» **How to complete this task**
In this data, count the lines in which "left" appears and give only that number.

» **Data block**
--------
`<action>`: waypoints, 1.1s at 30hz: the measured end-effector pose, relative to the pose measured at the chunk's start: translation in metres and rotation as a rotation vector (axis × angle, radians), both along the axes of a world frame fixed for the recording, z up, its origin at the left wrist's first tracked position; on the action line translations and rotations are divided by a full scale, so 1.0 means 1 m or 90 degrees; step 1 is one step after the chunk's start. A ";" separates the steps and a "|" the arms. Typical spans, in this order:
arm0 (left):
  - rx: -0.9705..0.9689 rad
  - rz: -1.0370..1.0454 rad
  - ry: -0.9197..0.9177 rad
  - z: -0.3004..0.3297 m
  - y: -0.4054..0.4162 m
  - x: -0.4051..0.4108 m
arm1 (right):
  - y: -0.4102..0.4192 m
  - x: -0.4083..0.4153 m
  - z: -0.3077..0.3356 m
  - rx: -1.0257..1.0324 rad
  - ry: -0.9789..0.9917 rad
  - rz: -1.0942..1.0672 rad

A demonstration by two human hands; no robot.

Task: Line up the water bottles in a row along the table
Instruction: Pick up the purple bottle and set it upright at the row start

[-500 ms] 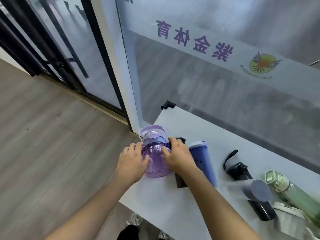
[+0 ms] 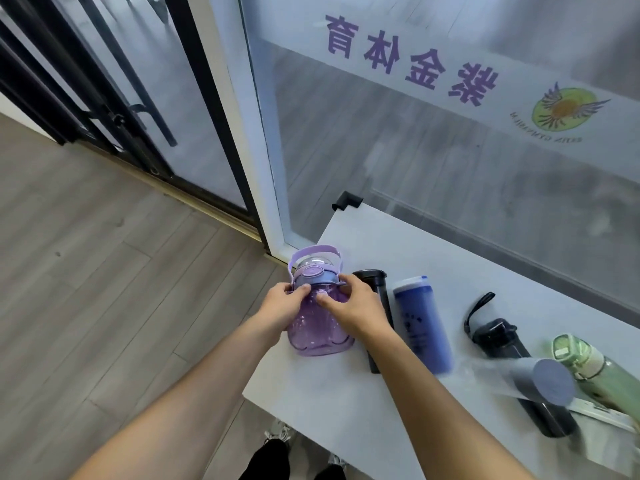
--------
» **Written answer**
2